• [ASSIGNMENT]: Count the lines that contain the string "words" in the records beneath, and respond with the number only.

• [PROVIDED RECORDS]:
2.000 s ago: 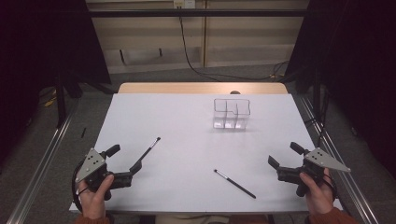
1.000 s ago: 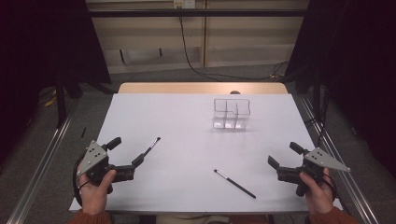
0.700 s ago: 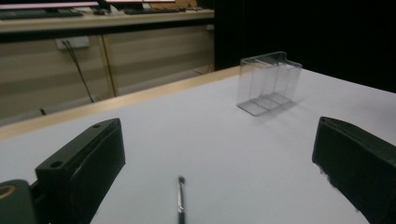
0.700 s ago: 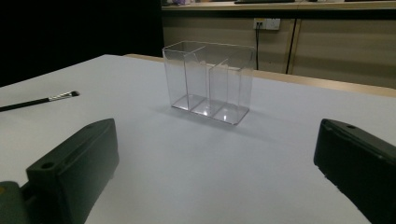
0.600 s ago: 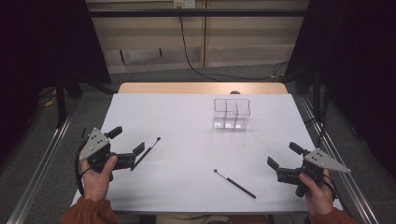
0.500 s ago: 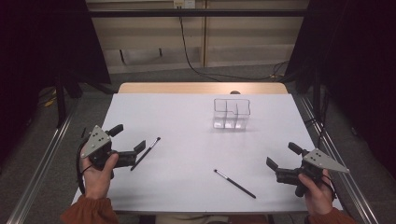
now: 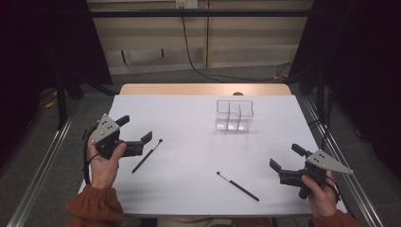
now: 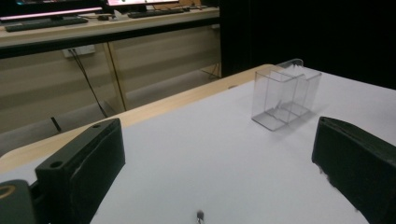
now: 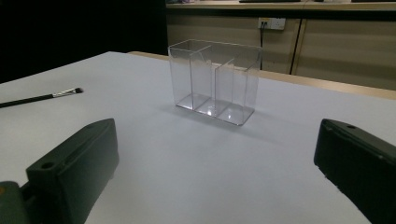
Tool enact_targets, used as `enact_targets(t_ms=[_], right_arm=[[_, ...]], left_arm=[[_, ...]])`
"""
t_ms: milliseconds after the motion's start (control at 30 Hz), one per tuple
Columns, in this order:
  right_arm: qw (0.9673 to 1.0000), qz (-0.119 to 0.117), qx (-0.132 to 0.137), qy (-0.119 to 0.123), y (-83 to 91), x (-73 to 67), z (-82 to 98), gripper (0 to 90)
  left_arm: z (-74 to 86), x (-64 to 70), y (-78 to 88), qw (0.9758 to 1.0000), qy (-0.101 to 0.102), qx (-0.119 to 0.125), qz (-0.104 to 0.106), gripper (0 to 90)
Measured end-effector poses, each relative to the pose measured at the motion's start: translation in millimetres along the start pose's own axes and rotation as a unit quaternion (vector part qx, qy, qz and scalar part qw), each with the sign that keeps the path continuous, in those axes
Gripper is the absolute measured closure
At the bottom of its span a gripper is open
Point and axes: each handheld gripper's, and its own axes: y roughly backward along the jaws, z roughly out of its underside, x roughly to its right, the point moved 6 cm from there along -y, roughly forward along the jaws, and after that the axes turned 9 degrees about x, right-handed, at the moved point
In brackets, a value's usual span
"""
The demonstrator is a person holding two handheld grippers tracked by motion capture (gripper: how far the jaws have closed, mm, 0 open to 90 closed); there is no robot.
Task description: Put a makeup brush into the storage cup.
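- High view: my left gripper [image 7: 135, 130] hovers wide open and empty, just beside the left makeup brush [image 7: 147, 155]; my right gripper [image 7: 287, 157] is open, empty.
- Left gripper view: brush tip [image 8: 200, 215] lies between the spread jaws.
- Right gripper view: clear divided organizer [image 9: 214, 80] ahead.

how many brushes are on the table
2. One brush lies just off the left claw; the other brush lies near the front edge, left of the right claw. Neither is held.

Two brushes: one [image 7: 147, 155] left, one [image 7: 238, 186] right. One clear organiser [image 7: 234, 115], seemingly three compartments. Two tools: left [image 7: 135, 131], right [image 7: 285, 157].
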Motion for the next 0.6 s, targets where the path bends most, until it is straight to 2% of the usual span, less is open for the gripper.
enact_targets(t_ms=[100, 167, 200, 233, 467, 500, 600], right_arm=[[1.0000, 0.000, 0.000, 0.000, -0.1, -0.1, 0.2, 0.0], [1.0000, 0.000, -0.002, -0.001, -0.5, 0.1, 0.7, 0.0], [1.0000, 0.001, -0.002, -0.001, -0.6, 0.4, 0.7, 0.0], [1.0000, 0.000, -0.001, -0.002, -0.7, 0.4, 0.7, 0.0], [1.0000, 0.001, -0.002, -0.007, 0.3, 0.5, 0.7, 0.0], [1.0000, 0.000, -0.002, -0.006, 0.3, 0.5, 0.7, 0.0], [1.0000, 0.000, -0.002, -0.004, -0.1, 0.4, 0.8, 0.0]], left_arm=[[-0.4, -1.4, -3.6, 1.0000, 0.004, -0.001, 0.001, 2.4], [-1.1, -2.7, -7.1, 0.9999, -0.005, -0.009, -0.013, 2.4], [-2.6, -1.4, -10.3, 0.9995, -0.016, -0.019, -0.018, 2.4], [-2.6, -1.4, -10.3, 0.9995, -0.016, -0.019, -0.018, 2.4], [-6.9, 0.5, -22.2, 0.9995, -0.009, -0.030, -0.004, 2.4], [-6.6, 1.1, -24.9, 0.9992, -0.005, -0.039, 0.006, 2.4], [-7.2, 1.7, -28.1, 0.9987, -0.005, -0.049, 0.012, 2.5]])
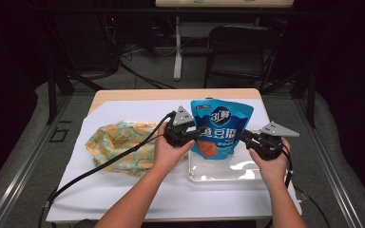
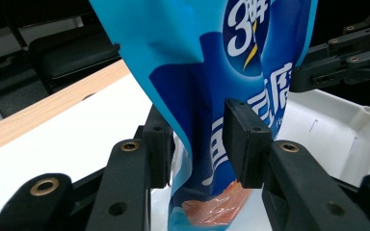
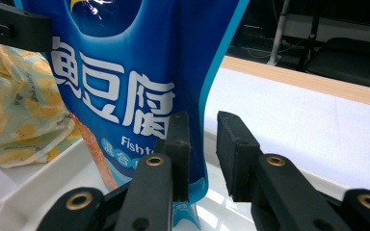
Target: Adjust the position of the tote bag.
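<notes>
Two tongs flank one blue glossy plastic snack pouch with white lettering (image 1: 222, 129), upright over the white shallow plastic tray (image 1: 218, 173) on the bench (image 1: 138, 194). Left tongs (image 1: 197, 131): jaws apart around the pouch's left edge; one pad lies against the film, the other shows a gap, so no clamp. Right tongs (image 1: 244, 136): jaws parted at the pouch's right lower edge, clear gap to one pad, not clamping. A crumpled yellow patterned cloth (image 1: 123, 145) lies left of the tray, just beside it.
</notes>
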A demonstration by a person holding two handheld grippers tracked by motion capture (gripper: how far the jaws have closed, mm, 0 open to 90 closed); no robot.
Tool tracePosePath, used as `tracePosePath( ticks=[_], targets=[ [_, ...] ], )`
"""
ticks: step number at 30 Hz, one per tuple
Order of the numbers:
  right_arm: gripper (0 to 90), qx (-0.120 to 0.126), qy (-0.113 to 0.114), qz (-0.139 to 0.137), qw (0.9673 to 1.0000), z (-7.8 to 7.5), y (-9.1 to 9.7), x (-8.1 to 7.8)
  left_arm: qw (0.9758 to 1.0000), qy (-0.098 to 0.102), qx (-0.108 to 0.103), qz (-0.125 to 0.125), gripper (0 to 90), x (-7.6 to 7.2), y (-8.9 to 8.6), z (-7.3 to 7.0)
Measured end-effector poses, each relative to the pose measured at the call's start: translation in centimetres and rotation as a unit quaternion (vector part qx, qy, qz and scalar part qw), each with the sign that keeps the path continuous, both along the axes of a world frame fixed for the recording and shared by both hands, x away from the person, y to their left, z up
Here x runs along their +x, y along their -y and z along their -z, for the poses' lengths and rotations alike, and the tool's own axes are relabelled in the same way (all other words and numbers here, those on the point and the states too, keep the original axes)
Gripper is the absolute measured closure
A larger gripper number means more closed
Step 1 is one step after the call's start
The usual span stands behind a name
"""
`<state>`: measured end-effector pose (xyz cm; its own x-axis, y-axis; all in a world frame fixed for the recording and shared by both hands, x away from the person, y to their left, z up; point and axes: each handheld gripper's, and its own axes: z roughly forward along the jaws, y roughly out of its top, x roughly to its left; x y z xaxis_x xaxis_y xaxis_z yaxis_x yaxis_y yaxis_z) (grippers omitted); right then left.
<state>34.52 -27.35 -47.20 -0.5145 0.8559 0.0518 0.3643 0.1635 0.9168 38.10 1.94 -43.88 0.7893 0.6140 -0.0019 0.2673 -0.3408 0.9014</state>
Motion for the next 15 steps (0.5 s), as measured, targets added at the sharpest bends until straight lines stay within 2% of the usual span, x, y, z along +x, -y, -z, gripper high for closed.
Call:
tracePosePath(
  ticks=[6, 11, 15],
  targets=[
    [65.9, 0.009, 0.009, 0.002, 0.9999, -0.5, 0.2, -0.2, 1.0, 0.001, -0.007, -0.004, 59.4, -0.1, -0.3, -0.6],
    [63.7, 0.017, 0.015, 0.003, 0.9997, -1.1, 0.5, -0.5, 1.0, 0.001, -0.008, -0.005, 56.4, -0.2, -0.5, -1.0],
    [61.5, 0.011, 0.016, -0.001, 0.9998, -1.4, 0.4, -0.7, 1.0, 0.004, -0.007, -0.005, 53.7, -0.3, -0.6, -1.2]
  ],
)
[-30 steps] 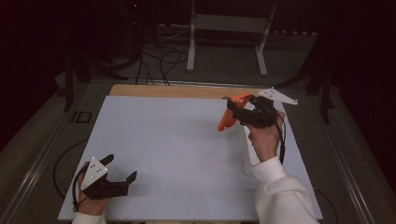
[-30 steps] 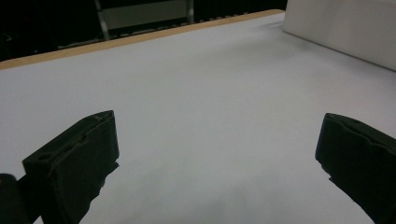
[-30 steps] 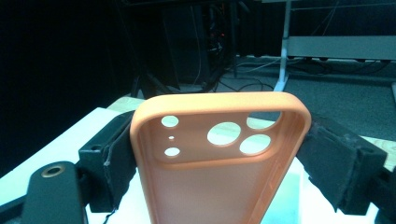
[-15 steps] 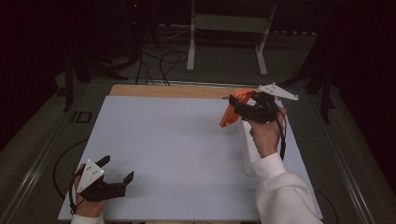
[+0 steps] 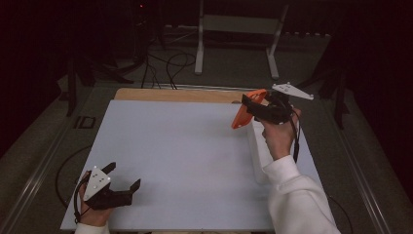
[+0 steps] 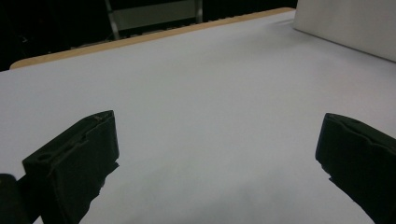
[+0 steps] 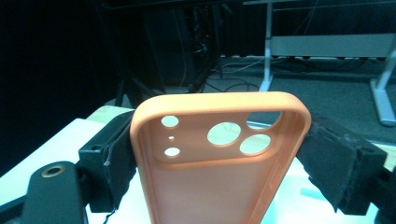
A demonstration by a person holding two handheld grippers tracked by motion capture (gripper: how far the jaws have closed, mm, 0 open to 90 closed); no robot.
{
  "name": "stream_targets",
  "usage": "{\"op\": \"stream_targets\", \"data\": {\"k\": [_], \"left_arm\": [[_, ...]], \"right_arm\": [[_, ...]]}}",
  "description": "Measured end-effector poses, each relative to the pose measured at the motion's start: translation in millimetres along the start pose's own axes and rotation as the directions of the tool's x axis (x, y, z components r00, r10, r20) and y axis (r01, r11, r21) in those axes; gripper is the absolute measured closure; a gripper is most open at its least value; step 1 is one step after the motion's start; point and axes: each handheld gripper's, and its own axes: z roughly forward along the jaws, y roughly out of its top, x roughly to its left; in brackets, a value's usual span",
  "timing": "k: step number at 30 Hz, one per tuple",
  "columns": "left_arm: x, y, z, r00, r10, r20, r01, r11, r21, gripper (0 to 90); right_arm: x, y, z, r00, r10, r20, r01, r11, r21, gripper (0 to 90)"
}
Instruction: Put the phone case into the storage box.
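Observation:
An orange phone case (image 5: 245, 110) with round camera holes is held above the table's far right, tilted, with my right gripper (image 5: 255, 108) shut on its two long sides. In the right gripper view the case (image 7: 219, 158) stands between the black jaws, its hollow side towards the camera. My left gripper (image 5: 122, 178) rests low at the near left corner of the white table (image 5: 180, 161), open with nothing between its fingers. In the left gripper view its jaws stand wide apart over bare white surface (image 6: 210, 116).
A long white box (image 5: 258, 153) lies on the table's right side under the right forearm; its side appears as a white box (image 6: 345, 23) at the top right. A wooden strip (image 5: 180, 95) edges the table's far side. Cables and a metal stand (image 5: 238, 29) are on the floor beyond.
The right gripper has lifted the case slightly up and to the right. The left gripper has drawn back towards the near left corner.

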Motion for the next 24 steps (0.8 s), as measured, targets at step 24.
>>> {"op": "stream_targets", "data": {"k": [24], "left_arm": [[-1.5,0.6,1.1,1.0,0.005,-0.006,-0.005,1.0,-0.004,0.2]], "right_arm": [[-17.6,9.6,12.4,0.9949,0.006,0.1,-0.006,1.0,-0.002,16.9]]}}
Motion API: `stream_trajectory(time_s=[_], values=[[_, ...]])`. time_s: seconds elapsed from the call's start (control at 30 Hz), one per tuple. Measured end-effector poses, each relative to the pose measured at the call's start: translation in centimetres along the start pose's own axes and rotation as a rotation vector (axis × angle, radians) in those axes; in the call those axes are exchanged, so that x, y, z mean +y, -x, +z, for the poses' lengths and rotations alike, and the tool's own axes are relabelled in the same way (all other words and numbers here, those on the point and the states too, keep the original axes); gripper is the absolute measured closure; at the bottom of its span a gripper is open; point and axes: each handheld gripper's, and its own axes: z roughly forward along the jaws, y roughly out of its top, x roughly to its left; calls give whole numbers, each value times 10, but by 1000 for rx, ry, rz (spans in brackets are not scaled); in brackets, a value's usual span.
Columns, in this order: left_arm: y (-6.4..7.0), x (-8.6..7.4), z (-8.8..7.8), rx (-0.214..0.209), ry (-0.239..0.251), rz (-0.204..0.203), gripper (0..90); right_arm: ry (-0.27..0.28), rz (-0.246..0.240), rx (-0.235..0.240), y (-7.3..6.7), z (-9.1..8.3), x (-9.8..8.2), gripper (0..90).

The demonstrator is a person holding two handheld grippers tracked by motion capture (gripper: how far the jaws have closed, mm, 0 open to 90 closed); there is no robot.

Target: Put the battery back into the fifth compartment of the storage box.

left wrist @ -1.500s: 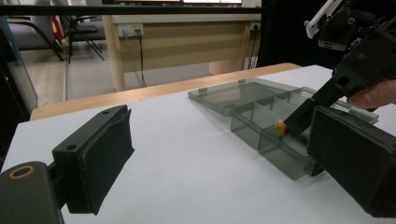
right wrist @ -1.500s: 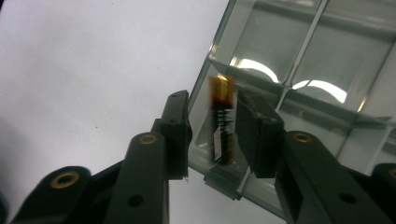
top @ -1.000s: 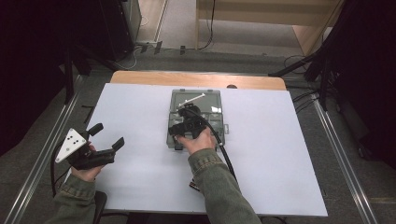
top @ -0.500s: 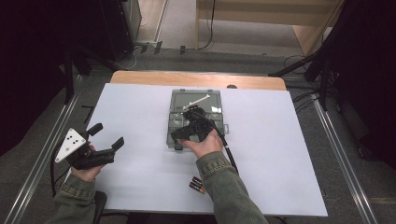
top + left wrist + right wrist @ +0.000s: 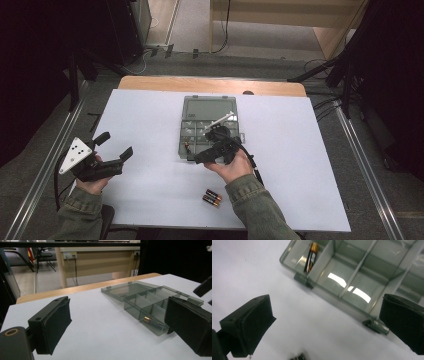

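Loading step, between placements. Your right gripper [image 5: 216,146], its jaws just opened wide with nothing between them, hangs over the near edge of the organizer box [image 5: 186,131], which lies open at mid-table. One battery [image 5: 311,257] already lies in the near-left compartment. Two loose batteries [image 5: 212,197] lie on the white table [image 5: 310,165], nearer you, beside your right wrist. Your left gripper [image 5: 114,150] rests at the left, well apart, jaws wide and empty. Next, by judgement: draw the right gripper back, lower it across one loose battery, and close.
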Motion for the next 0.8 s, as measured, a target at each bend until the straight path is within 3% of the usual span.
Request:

• [RESPONSE FOR THIS EXERCISE]: 2